Writer, activist and historian Rebecca Solnit is one of the United States' leading cultural and political commentators.
She recounts finding her own voice as a woman in the new memoir Recollections of My Non-Existence.
Rebecca Solnit: 'Hope is a sense that the future is not yet written and sometimes we get to participate in writing it'
Rebecca Solnit describes her teenage self - depicted in a photograph on the cover of Recollections of My Non-Existence - as "afraid and defiant in a punk-rock way and madly in love with books and writing, painfully thin and kind of a loner and a wanderer".
At 17, she left suburbia and her "not very parental" parents and moved to the Castro District of San Francisco where she was the first white person to live in 17 years.
San Francisco in the 70s and 80s was "probably the queerest city in the world", Solnit says.
In one section of the book, entitled 'Thank You, Gay Men', she pays tribute to the inspiring and liberating people she knew who were rebelling against patriarchy and gender norms at that time.
Yet Solnit also experienced sexual harassment "hundreds of times" in this period.
It's interesting that so many people are looking back at works of art we thought were charming and fun in the 1980s and finding they contain deep and strong misogyny, Solnit says.
The resulting astonishment is less at the work of art itself, she says, and more at the self that didn't recognise it as problematic 30 years ago.
"We were in a culture that not only normalised but even celebrated horrific things happening to women."
Yet now it seems like we are in a new kind of civilisation with different values and rules now, Solnit says.
She notes that distance from misogynist cultural artefacts of the past seems to make them easier to swallow.
"We're less cranky about Shakespeare's sexism than we are about the "mid-century misogynists" [such as the American writers Henry Miller and Phillip Roth].

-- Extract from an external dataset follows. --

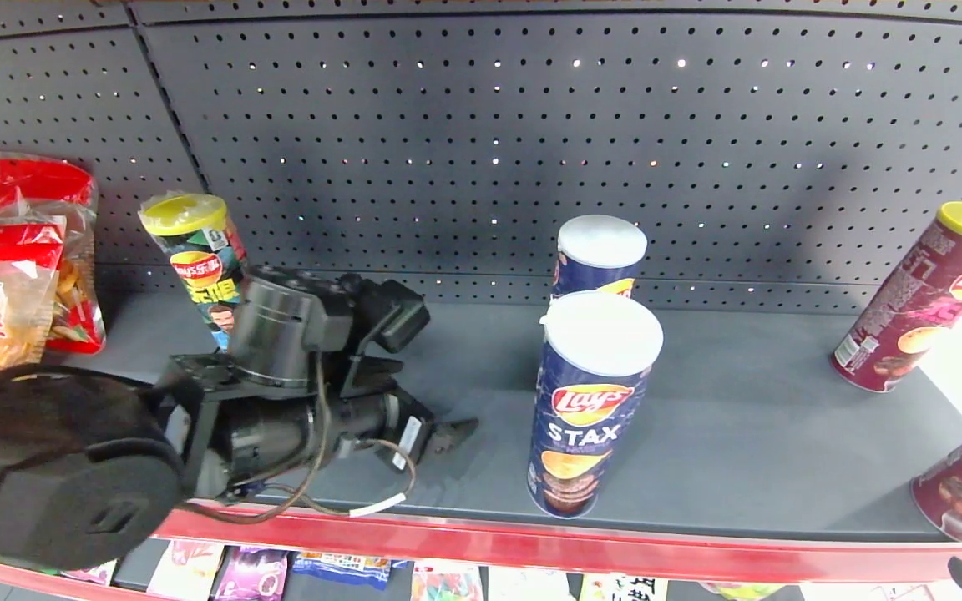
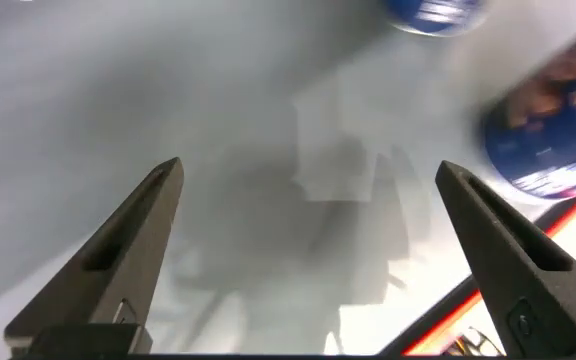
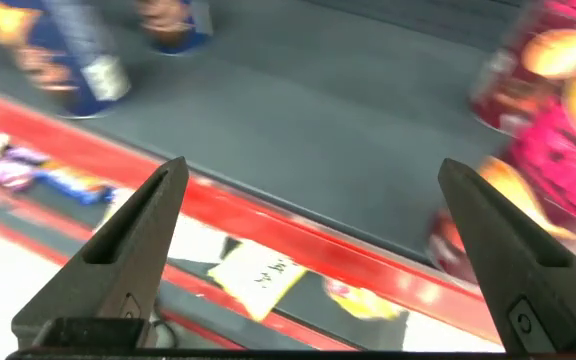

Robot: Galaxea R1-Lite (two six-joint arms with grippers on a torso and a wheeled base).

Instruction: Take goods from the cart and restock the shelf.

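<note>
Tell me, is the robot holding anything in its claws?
No, nothing. The black left gripper and the black right gripper are both open and empty.

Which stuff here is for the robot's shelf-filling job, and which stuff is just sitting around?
For the job: shelf; blue chip cans, two, standing one behind the other; left tool, open and empty beside them; right tool, open.

Just sitting there: snack bags; yellow-lidded can; maroon cans; packets underneath.

Navy cans (image 1: 585, 409) with white lids, maroon can (image 1: 907, 317) yellow-lidded, grey shelf (image 1: 740, 434), snack bags (image 1: 13, 250) seemingly red.
</note>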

"Those people are no longer defining the culture and who's allowed to have a voice in it, as they become antiquated I think they'll be easier to cope with, in a way, compared to when they still feel like the [cultural] templates."
"Violence against women's voices" has been the focus of much of Solnit's writing in the last 15 years.
We see this manifested any time women are not able to be heard or not treated as credible, she says.
"Credibility is something, along with audibility, your society gives you or doesn't give you. And not having these things is incredibly dangerous as well as degrading."
The cover photo of Recollections of My Non-Existence shows Solnit as a 19-year-old aspiring journalist who in her own words was "wound so tight she could have burst into flames or exploded".
"I wanted to be glamorous, noir, out in the world, a lady of the evening... but I'm also being photographed by a man I wasn't very comfortable around, I've got my back to him. And the way I'm up against the wall, the look on my face through that little black veil looks very tentative and defensive.
"So I see myself both trying to appear in the world and trying to disappear from it. Very much what I was trying to do - to show up, to speak up, to be present - felt dangerous in many ways ... It's a balancing act we demand of all young women, without acknowledging how precarious it is, how full of contradictions and impossibilities and unreasonable demands it is ... It's a difficult condition to navigate and I see a lot of that in the photograph."
When it comes to climate change action, Solnit says she's seen a lot of profound change in her 60 years, and the power of ordinary people working together is her source of hope.
"There are things that are impossible. We're not going to make it 350 parts per million (PPM) of carbon in this atmosphere in this decade. But I am hopeful because I know it's possible, that we can take meaningful climate change action to respond to the crises all around us.
"We do have power when we organise, when we work at it ... Hope is a sense that the future is not yet written and sometimes we get to participate in writing it. A lot of what is going to happen is not inevitable and depends on our participation for its outcomes."